### Task description
Word for word, restate the entries below, but exclude the images.

Data extracted from a collection
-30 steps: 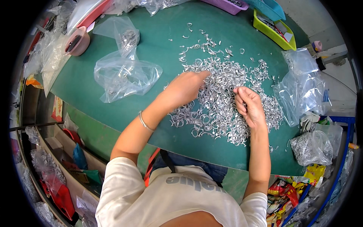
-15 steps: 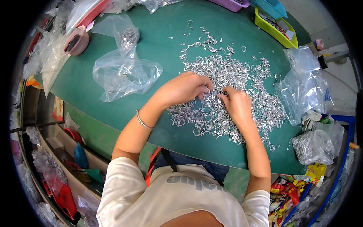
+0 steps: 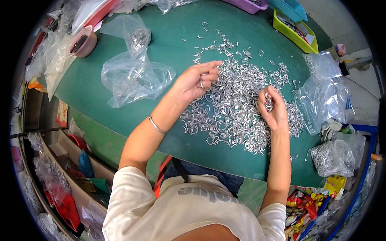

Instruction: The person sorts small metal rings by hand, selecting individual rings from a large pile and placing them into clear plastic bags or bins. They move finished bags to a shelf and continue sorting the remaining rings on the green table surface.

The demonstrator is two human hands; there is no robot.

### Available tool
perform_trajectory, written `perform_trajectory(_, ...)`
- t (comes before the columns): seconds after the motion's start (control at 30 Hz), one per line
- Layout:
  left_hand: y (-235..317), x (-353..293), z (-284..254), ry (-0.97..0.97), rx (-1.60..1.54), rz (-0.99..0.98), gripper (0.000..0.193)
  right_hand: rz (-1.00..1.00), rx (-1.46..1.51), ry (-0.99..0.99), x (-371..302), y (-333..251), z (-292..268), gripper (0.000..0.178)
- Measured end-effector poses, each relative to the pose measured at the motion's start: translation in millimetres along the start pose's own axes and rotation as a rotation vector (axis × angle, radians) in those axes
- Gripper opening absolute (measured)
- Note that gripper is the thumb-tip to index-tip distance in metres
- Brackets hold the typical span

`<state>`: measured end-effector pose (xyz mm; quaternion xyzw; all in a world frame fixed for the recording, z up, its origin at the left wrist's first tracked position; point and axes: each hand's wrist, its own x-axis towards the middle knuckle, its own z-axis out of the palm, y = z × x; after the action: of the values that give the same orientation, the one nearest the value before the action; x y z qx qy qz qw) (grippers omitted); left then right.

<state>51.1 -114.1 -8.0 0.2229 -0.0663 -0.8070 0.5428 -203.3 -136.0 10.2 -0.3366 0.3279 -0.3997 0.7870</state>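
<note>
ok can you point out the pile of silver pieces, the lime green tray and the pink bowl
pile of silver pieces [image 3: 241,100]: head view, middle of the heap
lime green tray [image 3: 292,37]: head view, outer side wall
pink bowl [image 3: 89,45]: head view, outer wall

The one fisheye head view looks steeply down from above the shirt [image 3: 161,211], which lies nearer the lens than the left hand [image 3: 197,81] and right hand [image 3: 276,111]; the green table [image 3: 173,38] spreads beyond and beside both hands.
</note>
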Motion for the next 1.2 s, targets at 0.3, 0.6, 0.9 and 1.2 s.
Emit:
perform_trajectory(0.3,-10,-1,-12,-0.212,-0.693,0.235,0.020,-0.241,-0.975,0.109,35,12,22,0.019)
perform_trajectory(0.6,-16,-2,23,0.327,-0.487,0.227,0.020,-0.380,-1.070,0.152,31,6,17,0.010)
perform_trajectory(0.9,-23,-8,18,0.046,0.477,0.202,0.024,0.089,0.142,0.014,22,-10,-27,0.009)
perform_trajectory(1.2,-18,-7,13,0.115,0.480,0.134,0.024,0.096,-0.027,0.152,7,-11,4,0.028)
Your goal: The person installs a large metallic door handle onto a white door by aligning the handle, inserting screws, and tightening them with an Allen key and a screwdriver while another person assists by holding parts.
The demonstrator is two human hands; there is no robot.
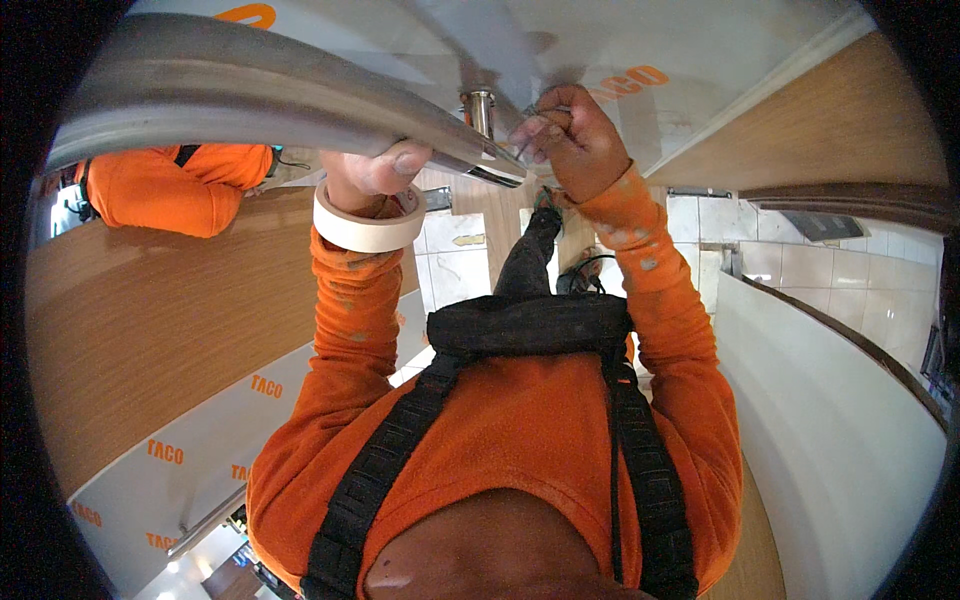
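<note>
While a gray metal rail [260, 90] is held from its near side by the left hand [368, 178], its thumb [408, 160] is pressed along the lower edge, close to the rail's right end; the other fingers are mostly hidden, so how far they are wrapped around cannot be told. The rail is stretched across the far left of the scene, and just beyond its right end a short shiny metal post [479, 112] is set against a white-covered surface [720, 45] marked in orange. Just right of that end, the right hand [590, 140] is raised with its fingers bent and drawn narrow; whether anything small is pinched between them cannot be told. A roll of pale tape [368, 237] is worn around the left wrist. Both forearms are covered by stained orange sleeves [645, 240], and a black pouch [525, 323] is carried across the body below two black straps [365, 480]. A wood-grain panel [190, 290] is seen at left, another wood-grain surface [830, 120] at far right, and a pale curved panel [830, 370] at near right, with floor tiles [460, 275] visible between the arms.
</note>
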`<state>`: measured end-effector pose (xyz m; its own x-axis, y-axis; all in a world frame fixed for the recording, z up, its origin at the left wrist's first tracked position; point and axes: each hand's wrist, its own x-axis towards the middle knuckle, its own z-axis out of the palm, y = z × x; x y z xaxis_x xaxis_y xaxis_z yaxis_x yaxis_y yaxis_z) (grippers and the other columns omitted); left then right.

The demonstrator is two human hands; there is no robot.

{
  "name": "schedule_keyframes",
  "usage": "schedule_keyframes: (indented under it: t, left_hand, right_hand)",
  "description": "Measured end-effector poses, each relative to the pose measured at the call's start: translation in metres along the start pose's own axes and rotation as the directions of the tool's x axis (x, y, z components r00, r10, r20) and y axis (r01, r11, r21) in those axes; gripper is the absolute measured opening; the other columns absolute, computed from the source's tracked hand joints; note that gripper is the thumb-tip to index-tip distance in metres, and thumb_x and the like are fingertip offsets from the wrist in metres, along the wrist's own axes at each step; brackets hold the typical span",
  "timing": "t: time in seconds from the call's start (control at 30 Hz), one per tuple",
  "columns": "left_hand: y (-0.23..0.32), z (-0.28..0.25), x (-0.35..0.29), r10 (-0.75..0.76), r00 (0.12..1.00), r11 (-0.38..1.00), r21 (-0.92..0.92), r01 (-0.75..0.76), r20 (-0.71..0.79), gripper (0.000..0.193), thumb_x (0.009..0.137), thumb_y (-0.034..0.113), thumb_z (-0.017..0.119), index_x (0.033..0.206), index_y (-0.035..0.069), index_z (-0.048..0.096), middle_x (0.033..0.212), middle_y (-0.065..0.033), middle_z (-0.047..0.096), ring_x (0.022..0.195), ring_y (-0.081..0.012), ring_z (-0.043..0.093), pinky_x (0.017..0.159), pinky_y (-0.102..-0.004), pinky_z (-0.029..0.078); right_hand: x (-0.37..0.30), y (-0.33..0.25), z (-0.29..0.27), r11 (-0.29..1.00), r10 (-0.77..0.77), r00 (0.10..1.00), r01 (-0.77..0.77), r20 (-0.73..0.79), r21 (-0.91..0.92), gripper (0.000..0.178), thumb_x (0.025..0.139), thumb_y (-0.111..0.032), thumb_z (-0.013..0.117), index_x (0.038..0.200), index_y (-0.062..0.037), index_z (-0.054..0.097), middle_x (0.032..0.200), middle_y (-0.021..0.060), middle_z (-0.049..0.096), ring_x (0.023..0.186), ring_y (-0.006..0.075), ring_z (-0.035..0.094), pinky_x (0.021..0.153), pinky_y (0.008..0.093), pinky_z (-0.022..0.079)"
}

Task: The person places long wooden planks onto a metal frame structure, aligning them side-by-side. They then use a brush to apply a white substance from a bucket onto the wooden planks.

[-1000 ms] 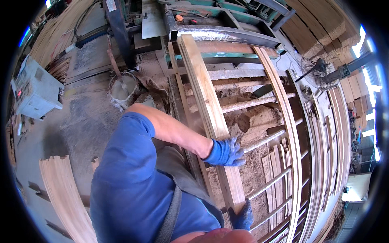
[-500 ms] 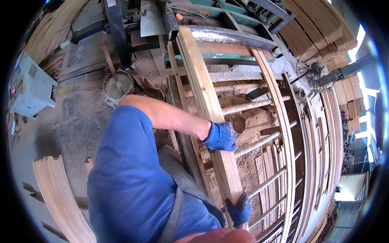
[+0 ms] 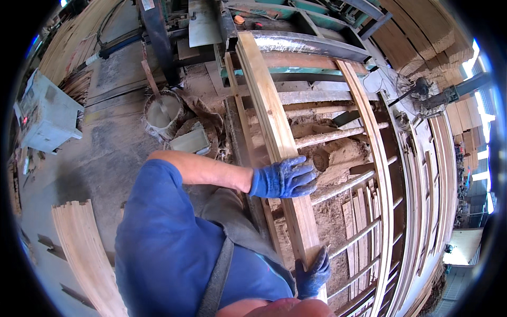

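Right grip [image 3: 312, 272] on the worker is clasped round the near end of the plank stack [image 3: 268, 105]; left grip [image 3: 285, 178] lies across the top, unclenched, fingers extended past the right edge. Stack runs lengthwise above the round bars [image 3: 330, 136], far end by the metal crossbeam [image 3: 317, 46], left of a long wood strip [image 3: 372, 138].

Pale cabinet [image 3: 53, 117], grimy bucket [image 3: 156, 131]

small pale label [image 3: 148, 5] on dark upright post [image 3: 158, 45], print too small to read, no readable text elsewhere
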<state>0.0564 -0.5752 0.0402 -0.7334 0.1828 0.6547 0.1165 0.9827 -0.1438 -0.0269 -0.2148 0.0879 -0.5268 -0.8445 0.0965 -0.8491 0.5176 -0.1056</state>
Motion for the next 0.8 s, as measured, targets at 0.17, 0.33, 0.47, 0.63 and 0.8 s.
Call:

### Worked solution
-30 steps: 
-15 steps: 
+0 steps: 

Instruction: The person sorts small metal rings by hand, selecting individual rings from a large pile and placing them into clear plastic bags or bins. They move finished bags to a shelf and continue sorting the remaining rings on the green table surface.

The demonstrator is two human hands; there is no robot.

### Available tool
perform_trajectory, written `perform_trajectory(_, ...)`
- t (comes before the columns): seconds after the motion's start (control at 30 Hz), one per line
- Layout:
  left_hand: y (-235..317), x (-353..293), z (-284..254), ry (-0.97..0.97), rx (-1.60..1.54), rz (-0.99..0.98), gripper (0.000..0.193)
  right_hand: rz (-1.00..1.00), rx (-1.46..1.51), ry (-0.99..0.99), x (-371..302), y (-333..251), z (-292..268), gripper (0.000..0.178)
- Measured end-effector poses, each relative to the pose measured at the motion's start: translation in millimetres along the start pose's own axes and rotation as a rotation vector (axis × angle, radians) in those axes
- Gripper opening absolute (measured)
- Note that gripper is the thumb-tip to index-tip distance in metres
- Brackets hold the typical span

`<state>`: measured end-effector pose (xyz mm; quaternion xyzw; all in a world frame fixed for the recording, z up, its origin at the left wrist's first tracked position; point and axes: each hand's wrist, its own x-axis towards the middle knuckle, its own z-axis out of the palm, y = z × x; after the action: of the values that give the same orientation, the one nearest the value before the action; x y z qx qy qz qw) (grippers omitted); left then right.

<state>51.1 -114.1 -8.0 0.2229 -0.0663 -0.8070 0.5428 -203.3 -136.0 10.2 -0.3366 0.3279 -0.3997 0.7870</state>
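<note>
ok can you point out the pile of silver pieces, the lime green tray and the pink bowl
pile of silver pieces [image 3: 241,100]: head view, middle of the heap
lime green tray [image 3: 292,37]: head view, outer side wall
pink bowl [image 3: 89,45]: head view, outer wall

The one fisheye head view looks steeply down from above the shirt [image 3: 161,211], which lies nearer the lens than the left hand [image 3: 197,81] and right hand [image 3: 276,111]; the green table [image 3: 173,38] spreads beyond and beside both hands.
</note>
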Motion for the next 1.2 s, targets at 0.3, 0.6, 0.9 and 1.2 s.
Emit:
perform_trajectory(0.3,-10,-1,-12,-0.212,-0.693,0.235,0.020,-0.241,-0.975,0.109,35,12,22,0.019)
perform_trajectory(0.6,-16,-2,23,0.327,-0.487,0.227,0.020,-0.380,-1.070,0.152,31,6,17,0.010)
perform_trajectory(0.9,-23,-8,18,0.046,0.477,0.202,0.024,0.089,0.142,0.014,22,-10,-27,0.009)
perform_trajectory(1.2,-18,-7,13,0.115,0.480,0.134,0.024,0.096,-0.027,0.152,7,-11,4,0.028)
Your goal: The person installs a large metallic door handle onto a white door by aligning the handle, inserting screws, and tightening them with an Allen key and a screwdriver while another person assists by holding parts.
The demonstrator is two human hands; there is no robot.
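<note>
While a gray metal rail [260, 90] is held from its near side by the left hand [368, 178], its thumb [408, 160] is pressed along the lower edge, close to the rail's right end; the other fingers are mostly hidden, so how far they are wrapped around cannot be told. The rail is stretched across the far left of the scene, and just beyond its right end a short shiny metal post [479, 112] is set against a white-covered surface [720, 45] marked in orange. Just right of that end, the right hand [590, 140] is raised with its fingers bent and drawn narrow; whether anything small is pinched between them cannot be told. A roll of pale tape [368, 237] is worn around the left wrist. Both forearms are covered by stained orange sleeves [645, 240], and a black pouch [525, 323] is carried across the body below two black straps [365, 480]. A wood-grain panel [190, 290] is seen at left, another wood-grain surface [830, 120] at far right, and a pale curved panel [830, 370] at near right, with floor tiles [460, 275] visible between the arms.
</note>
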`<state>`: measured end-effector pose (xyz m; its own x-axis, y-axis; all in a world frame fixed for the recording, z up, its origin at the left wrist's first tracked position; point and axes: each hand's wrist, its own x-axis towards the middle knuckle, its own z-axis out of the palm, y = z × x; x y z xaxis_x xaxis_y xaxis_z yaxis_x yaxis_y yaxis_z) (grippers and the other columns omitted); left then right.

The demonstrator is two human hands; there is no robot.

{
  "name": "schedule_keyframes",
  "usage": "schedule_keyframes: (indented under it: t, left_hand, right_hand)",
  "description": "Measured end-effector poses, each relative to the pose measured at the call's start: translation in metres along the start pose's own axes and rotation as the directions of the tool's x axis (x, y, z components r00, r10, r20) and y axis (r01, r11, r21) in those axes; gripper is the absolute measured opening; the other columns absolute, computed from the source's tracked hand joints; note that gripper is the thumb-tip to index-tip distance in metres, and thumb_x and the like are fingertip offsets from the wrist in metres, along the wrist's own axes at each step; brackets hold the typical span",
  "timing": "t: time in seconds from the call's start (control at 30 Hz), one per tuple",
  "columns": "left_hand: y (-0.23..0.32), z (-0.28..0.25), x (-0.35..0.29), r10 (-0.75..0.76), r00 (0.12..1.00), r11 (-0.38..1.00), r21 (-0.92..0.92), r01 (-0.75..0.76), r20 (-0.71..0.79), gripper (0.000..0.193), thumb_x (0.009..0.137), thumb_y (-0.034..0.113), thumb_z (-0.017..0.119), index_x (0.033..0.206), index_y (-0.035..0.069), index_z (-0.048..0.096), middle_x (0.033..0.212), middle_y (-0.065..0.033), middle_z (-0.047..0.096), ring_x (0.022..0.195), ring_y (-0.081..0.012), ring_z (-0.043..0.093), pinky_x (0.017..0.159), pinky_y (-0.102..-0.004), pinky_z (-0.029..0.078); right_hand: x (-0.37..0.30), y (-0.33..0.25), z (-0.29..0.27), r11 (-0.29..1.00), r10 (-0.77..0.77), r00 (0.10..1.00), r01 (-0.77..0.77), r20 (-0.73..0.79), r21 (-0.91..0.92), gripper (0.000..0.178), thumb_x (0.025..0.139), thumb_y (-0.111..0.032), thumb_z (-0.013..0.117), index_x (0.038..0.200), index_y (-0.062..0.037), index_z (-0.054..0.097), middle_x (0.032..0.200), middle_y (-0.021..0.060), middle_z (-0.049..0.096), ring_x (0.023..0.186), ring_y (-0.006..0.075), ring_z (-0.035..0.094), pinky_x (0.021..0.153), pinky_y (0.008..0.093), pinky_z (-0.022..0.079)"
}

Task: The person places long wooden planks onto a metal frame structure, aligning them side-by-side. They then use a brush to apply a white substance from a bucket onto the wooden planks.

[-1000 ms] 
[-500 ms] 
[+0 ms] 

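Right grip [image 3: 312, 272] on the worker is clasped round the near end of the plank stack [image 3: 268, 105]; left grip [image 3: 285, 178] lies across the top, unclenched, fingers extended past the right edge. Stack runs lengthwise above the round bars [image 3: 330, 136], far end by the metal crossbeam [image 3: 317, 46], left of a long wood strip [image 3: 372, 138].

Pale cabinet [image 3: 53, 117], grimy bucket [image 3: 156, 131]

small pale label [image 3: 148, 5] on dark upright post [image 3: 158, 45], print too small to read, no readable text elsewhere
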<state>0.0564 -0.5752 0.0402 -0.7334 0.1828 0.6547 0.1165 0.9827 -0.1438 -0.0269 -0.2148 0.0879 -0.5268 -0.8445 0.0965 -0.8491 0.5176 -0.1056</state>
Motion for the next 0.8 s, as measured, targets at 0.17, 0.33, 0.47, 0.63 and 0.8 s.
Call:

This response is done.